A number of companies are moving forward with their Pride Month plans. In June, the Coors Light Denver Pride Parade parade through the city. Ads for a one-piece Adidas swimsuit by South African queer designer Rich Mnisi have featured a transgender man as a model. Levi’s has a campaign where half a dozen gay and transgender people talk about how they look when they wear the company’s jeans and tops.

But a number of other companies are notably less open about specific Pride Month plans. And some LGBTQ advocates criticized Target because he seemed to give in to the pressure. (The company’s decision came as retail workers have faced increasing aggressive behavior from customers since the pandemic began.)

Target also removed a Pride line from Rebound, a London-based LGBTQ fashion and accessories company whose designs have been criticized in part for depicting satanic symbols like pentagrams and a T-shirt that read “Satan respects pronouns.” Bouncing did not respond to a request for comment.

“We’ll find out over the next week which companies are continuing to push and run Pride Month campaigns,” said Matt Skallerud, president of Pink Media, which specializes in LGBTQ online marketing. “If companies that we know have supported Pride Month don’t show up this year, their absence will be noticed and I would worry that it could hurt them.”

Stakeholders fear that all of this could have a chilling effect, especially when it comes to achieving a wider representation of LGBTQ people in advertising.

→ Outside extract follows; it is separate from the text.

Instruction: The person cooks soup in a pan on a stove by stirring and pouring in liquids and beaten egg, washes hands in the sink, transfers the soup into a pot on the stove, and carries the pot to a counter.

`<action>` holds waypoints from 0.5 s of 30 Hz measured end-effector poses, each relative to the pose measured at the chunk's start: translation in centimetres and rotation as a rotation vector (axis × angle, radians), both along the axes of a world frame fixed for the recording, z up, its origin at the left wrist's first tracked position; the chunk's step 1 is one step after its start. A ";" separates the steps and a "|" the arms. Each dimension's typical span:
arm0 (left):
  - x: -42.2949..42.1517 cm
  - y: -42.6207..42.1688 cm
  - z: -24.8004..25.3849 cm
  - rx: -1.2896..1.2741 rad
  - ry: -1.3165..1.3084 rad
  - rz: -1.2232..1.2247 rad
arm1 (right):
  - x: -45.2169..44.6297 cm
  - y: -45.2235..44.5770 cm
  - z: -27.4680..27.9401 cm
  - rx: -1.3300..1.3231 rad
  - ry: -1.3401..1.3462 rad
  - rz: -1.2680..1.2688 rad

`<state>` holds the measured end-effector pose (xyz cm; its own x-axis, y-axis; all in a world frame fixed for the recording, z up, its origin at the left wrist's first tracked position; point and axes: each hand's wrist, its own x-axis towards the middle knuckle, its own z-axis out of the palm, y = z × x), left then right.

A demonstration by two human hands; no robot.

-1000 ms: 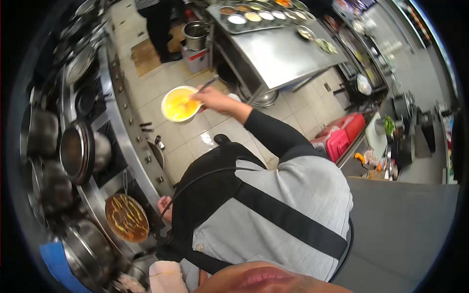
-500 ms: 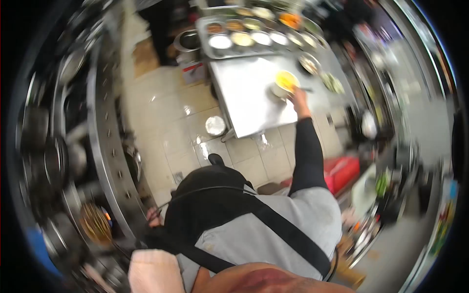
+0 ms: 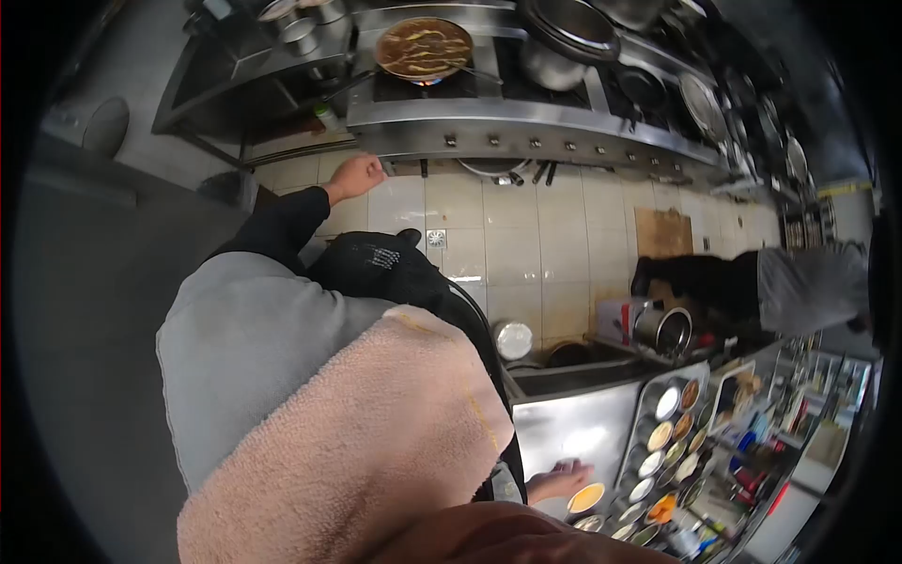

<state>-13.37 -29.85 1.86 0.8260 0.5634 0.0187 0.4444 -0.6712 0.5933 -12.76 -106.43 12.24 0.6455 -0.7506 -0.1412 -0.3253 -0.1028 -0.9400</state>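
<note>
Stove (image 3: pixel 489 115): the landmark; metal, with a row of knobs (image 3: pixel 536 143) along its front.
Pan (image 3: pixel 425 49): on the stove's left part, over a small flame (image 3: pixel 427 82); brown food inside, streaked with yellow.
Pan handle (image 3: pixel 348 87): dark, reaching out past the stove's left end.
Pot (image 3: pixel 554 68): on the stove, right of the pan, with a dark round pan (image 3: pixel 575 28) over it.
Left hand (image 3: pixel 357 176): near the stove's front edge, fingers loosely curled, nothing seen in it.
Right hand (image 3: pixel 557 481): well apart from the stove, over the metal table (image 3: pixel 568 432), at the yellow bowl; fingers partly hidden, so I cannot tell whether it grips.
Yellow bowl (image 3: pixel 587 498): across the floor from the stove, by the metal table's tray, its contents yellow.
Tray (image 3: pixel 648 414): across from the stove, holding small round tubs of white, yellow and brown food.
Towel (image 3: pixel 348 432): pink, across the wearer's shoulder, the stove ahead of it; yellow stitching, unreadable.
Apron print (image 3: pixel 383 257): pale marks on black cloth, facing the stove, too small to read.
Box (image 3: pixel 615 321): white and red, across the floor from the stove; no legible brand.
Other person (image 3: pixel 813 287): right of the box, across from the stove's right end.
</note>
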 end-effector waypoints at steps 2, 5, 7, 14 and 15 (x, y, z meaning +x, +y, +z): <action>-0.7 3.6 0.9 0.092 -0.132 0.194 | 5.1 8.4 3.4 0.049 0.004 0.330; -0.4 10.5 1.6 0.184 -0.318 0.523 | 10.6 13.7 2.4 -0.314 0.120 0.965; 0.2 17.1 0.9 0.169 -0.458 0.712 | 12.2 18.7 1.9 -0.214 0.189 1.129; 1.6 38.2 1.5 -0.846 -0.910 1.085 | 12.2 25.6 -11.9 -0.089 0.570 1.174; 2.5 40.6 2.0 -0.875 -0.888 1.136 | 11.1 24.5 -15.5 -0.055 0.635 1.226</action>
<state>-10.91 10.73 3.82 -0.0693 0.9157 -0.3959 -0.2152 0.3738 0.9022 -1.65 -81.92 -3.30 0.7281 0.2304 -0.6456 -0.3677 -0.6637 -0.6514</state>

“White gay men are the segment most likely to be represented on our screens, be it in programming or in advertising,” pHelp Lisette Arsuaga, co-founder of the Alliance for Inclusive and Multicultural Marketing. “We have now begun to push for a more inclusive representation of all letters within LGBTQ.”

According to a recent GLAAD study, general consumer sentiment regarding the portrayal of transgender people on television and in advertising has not changed. In a survey conducted in February, GLAAD said that 75 percent of people who didn’t identify as LGBTQ felt comfortable having those people represented in marketing campaigns. This number has remained stable as of 2020.

“You can certainly launch an advertising campaign and involve LGBTQ people in it,” said Ms. Ellis of GLAAD. “And at the same time, there’s this political right arm that you have to be aware of when you’re doing it and you just have to be prepared for that.”